Et les rumeurs de sa bouche circulèrent dans le manoir, et finirent par atteindre le Palais impérial.
Non content de remuer les gens ainsi, il avait aussi de bonnes connaissances en guérison.
Beaucoup de serviteurs de la famille avaient des mères ou des filles malades.
Sam s'en servit comme d'une arme pour soigner leurs maladies et menaça les serviteurs pour qu'ils fassent de faux témoignages : « Il y avait un complot contre la famille Vietry. »
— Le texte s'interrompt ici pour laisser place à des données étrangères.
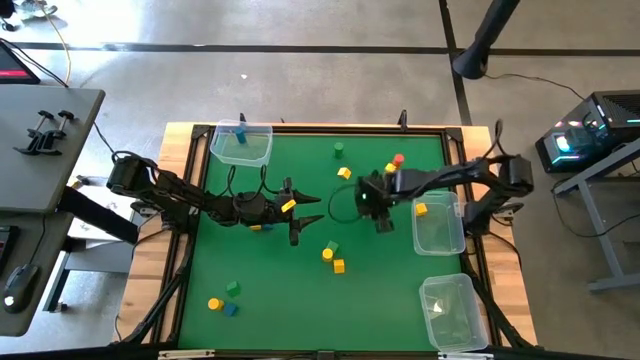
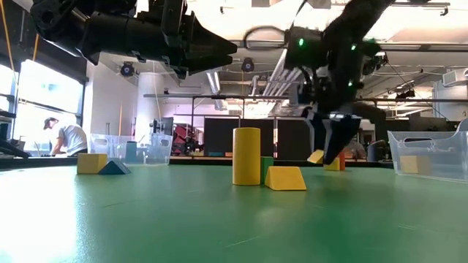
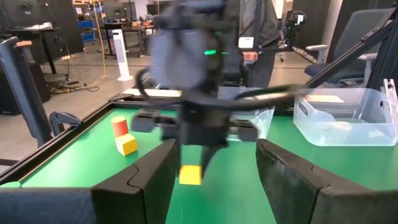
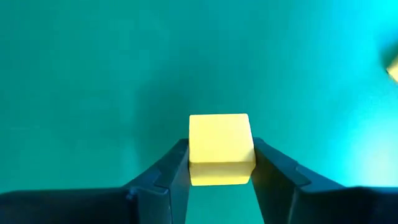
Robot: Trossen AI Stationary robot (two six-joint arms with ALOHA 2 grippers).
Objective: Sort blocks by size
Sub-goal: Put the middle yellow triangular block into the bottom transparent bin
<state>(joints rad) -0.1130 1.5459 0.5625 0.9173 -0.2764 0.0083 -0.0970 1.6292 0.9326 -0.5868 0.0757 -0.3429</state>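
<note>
Right now the right pincer [image 4: 221, 163] has its two fingers pressed against either side of a yellow cube [image 4: 221, 148], pointing down at the green desk [image 1: 300, 290] a little right of centre. From the left wrist view that same cube [image 3: 190, 175] shows pinched at the tip of the right arm, just above the mat. The left pincer [image 1: 305, 212] hangs over the middle of the desk, its fingers [image 3: 149, 174] spread well apart with nothing between them.

The other blocks lie scattered. A red cylinder [image 3: 119, 126] and a yellow block [image 3: 127, 145] sit touching each other near the far edge, a green block [image 1: 339, 150] near them. Two yellow blocks [image 1: 333, 259] rest near the centre, toward the front. At front left are a yellow cylinder [image 1: 214, 303], a green block [image 1: 233, 288] and a blue one [image 1: 231, 309], close together.

Three clear tubs stand around the desk: one at the back left corner [image 1: 242, 143] with a blue block [image 1: 241, 132] in it, one on the right side [image 1: 440, 226] holding a yellow block [image 1: 421, 209], and one at the front right [image 1: 450, 312].
</note>
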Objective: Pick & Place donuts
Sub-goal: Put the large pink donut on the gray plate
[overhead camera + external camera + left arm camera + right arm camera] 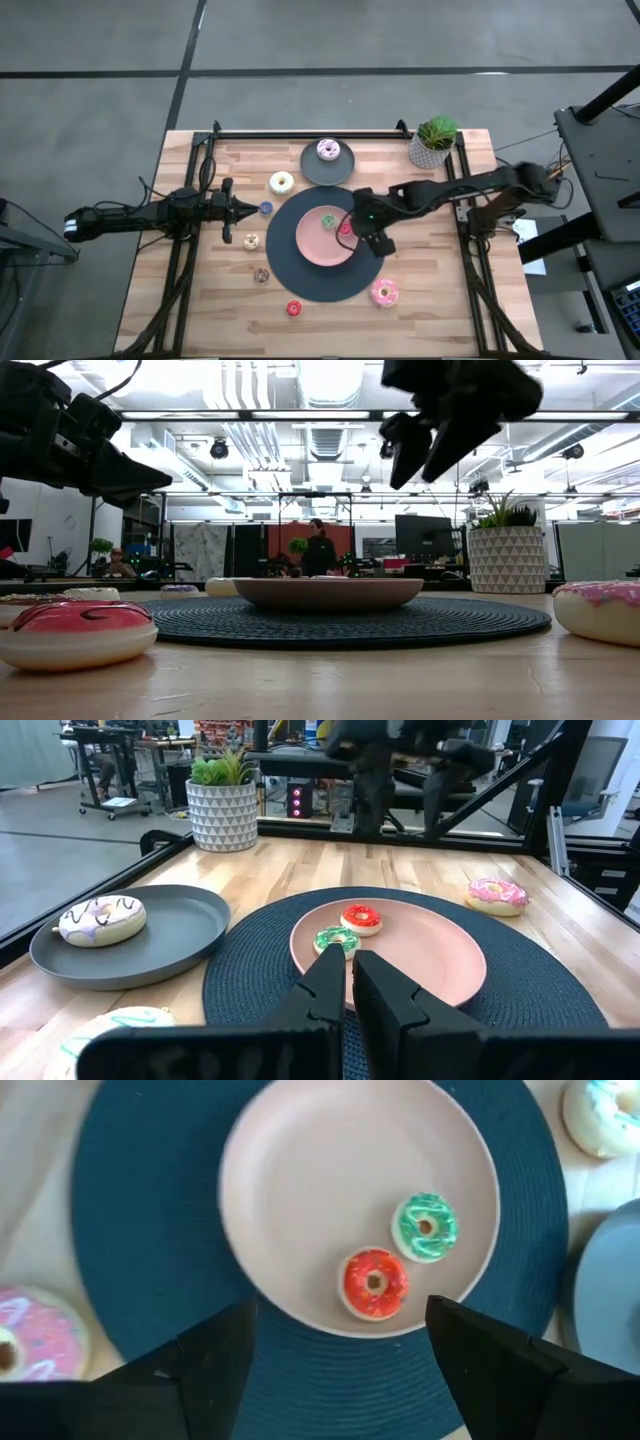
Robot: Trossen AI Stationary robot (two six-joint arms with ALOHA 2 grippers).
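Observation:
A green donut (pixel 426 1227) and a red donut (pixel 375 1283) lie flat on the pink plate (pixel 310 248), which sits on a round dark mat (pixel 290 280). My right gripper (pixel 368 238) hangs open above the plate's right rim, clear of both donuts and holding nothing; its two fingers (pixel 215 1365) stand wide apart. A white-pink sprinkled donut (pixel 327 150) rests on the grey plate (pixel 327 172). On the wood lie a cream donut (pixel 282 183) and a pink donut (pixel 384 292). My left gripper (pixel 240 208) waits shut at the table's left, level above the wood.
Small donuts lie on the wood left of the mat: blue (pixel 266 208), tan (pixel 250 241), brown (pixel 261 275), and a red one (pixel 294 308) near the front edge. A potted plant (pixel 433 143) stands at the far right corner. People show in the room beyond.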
Je fermai le journal de traitement.
« Hé, je veux vraiment m'occuper du traitement de Monsieur Ricardo ! »
Face à cette décision, tant les serviteurs que les servantes restèrent bouche bée.
Cependant, je fus comme happée par le fait que Sam était en charge de Ricardo et que la malédiction de Ricardo était liée à la magie noire.
Sam avait mentionné le « sorcier noir » quand il avait calomnié notre famille.
'Peut-être... ce papy nommé Ricardo pourrait être la nouvelle victime de Sam.'
Depuis que cela s'était produit, la première chose que je devais faire était de tuer Sam, voler l'artefact, et découvrir ce qui se cache derrière.
'Dans l'original, mon frère a échoué à trouver l'artefact, et au final, il n'a pas pu révéler la partie la plus sombre, mais cette fois, je peux le faire.'
Après avoir pris une décision sérieuse, j'envoyai d'abord mon serviteur exprimer mon intention de prendre Ricardo en charge.
Et quelques minutes plus tard.
Après avoir pris un repas rapide, nous arrivâmes à un centre de soins annexe à côté du jardin du Château ducal.
Finalement, la porte du centre de soins s'ouvrit.
Bon, on n'est pas en pleine guerre, mais le centre de soins était relativement calme, et les guérisseurs plaisantaient entre eux.
« ... Qui êtes-vous ? »
Dix paires d'yeux, remplies d'hostilité et de curiosité, me fixèrent.